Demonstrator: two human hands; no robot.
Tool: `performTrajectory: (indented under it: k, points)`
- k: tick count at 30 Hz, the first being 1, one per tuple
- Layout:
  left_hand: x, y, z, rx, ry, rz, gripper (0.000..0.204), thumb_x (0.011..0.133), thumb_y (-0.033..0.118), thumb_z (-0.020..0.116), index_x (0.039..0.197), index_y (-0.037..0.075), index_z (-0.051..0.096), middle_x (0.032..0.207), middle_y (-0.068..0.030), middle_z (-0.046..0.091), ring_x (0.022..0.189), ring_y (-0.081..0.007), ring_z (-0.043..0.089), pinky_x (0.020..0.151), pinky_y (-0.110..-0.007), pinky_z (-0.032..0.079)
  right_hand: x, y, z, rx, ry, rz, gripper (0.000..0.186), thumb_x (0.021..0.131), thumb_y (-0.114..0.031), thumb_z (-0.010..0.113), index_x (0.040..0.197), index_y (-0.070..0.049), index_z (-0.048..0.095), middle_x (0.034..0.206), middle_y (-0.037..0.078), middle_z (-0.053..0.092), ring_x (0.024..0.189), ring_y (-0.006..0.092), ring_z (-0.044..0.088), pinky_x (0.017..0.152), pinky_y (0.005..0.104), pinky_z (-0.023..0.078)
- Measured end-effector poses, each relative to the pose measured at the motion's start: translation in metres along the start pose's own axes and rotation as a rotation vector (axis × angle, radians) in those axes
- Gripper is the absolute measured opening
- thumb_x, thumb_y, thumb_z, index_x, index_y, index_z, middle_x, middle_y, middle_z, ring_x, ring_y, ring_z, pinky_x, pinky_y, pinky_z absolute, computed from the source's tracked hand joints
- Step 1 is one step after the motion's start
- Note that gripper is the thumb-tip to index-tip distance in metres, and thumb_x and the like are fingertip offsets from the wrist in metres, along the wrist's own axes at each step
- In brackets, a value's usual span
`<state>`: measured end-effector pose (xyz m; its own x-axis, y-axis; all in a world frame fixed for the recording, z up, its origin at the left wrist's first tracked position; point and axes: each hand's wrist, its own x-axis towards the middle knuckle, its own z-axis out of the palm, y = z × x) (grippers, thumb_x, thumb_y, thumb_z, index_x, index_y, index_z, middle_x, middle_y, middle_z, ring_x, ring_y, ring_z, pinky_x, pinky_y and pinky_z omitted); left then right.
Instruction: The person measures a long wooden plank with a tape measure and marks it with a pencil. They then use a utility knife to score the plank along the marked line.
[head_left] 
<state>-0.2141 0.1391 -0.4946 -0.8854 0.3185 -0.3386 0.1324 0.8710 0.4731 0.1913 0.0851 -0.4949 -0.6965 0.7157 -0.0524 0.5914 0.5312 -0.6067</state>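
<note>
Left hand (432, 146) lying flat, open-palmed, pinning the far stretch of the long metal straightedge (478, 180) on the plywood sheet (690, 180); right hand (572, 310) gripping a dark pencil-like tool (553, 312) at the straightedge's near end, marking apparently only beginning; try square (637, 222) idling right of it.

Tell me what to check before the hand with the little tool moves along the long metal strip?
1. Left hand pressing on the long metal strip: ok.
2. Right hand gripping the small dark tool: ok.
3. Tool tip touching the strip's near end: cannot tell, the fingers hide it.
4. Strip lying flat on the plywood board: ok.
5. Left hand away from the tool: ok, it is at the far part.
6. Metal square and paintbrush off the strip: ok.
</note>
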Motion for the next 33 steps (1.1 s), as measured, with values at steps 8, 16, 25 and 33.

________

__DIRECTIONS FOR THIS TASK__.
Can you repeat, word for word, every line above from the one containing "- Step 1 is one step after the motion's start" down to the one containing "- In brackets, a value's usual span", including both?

__YOUR SOLUTION__.
- Step 1 is one step after the motion's start
- Note that gripper is the thumb-tip to index-tip distance in metres, and thumb_x and the like are fingertip offsets from the wrist in metres, along the wrist's own axes at each step
- In brackets, a value's usual span

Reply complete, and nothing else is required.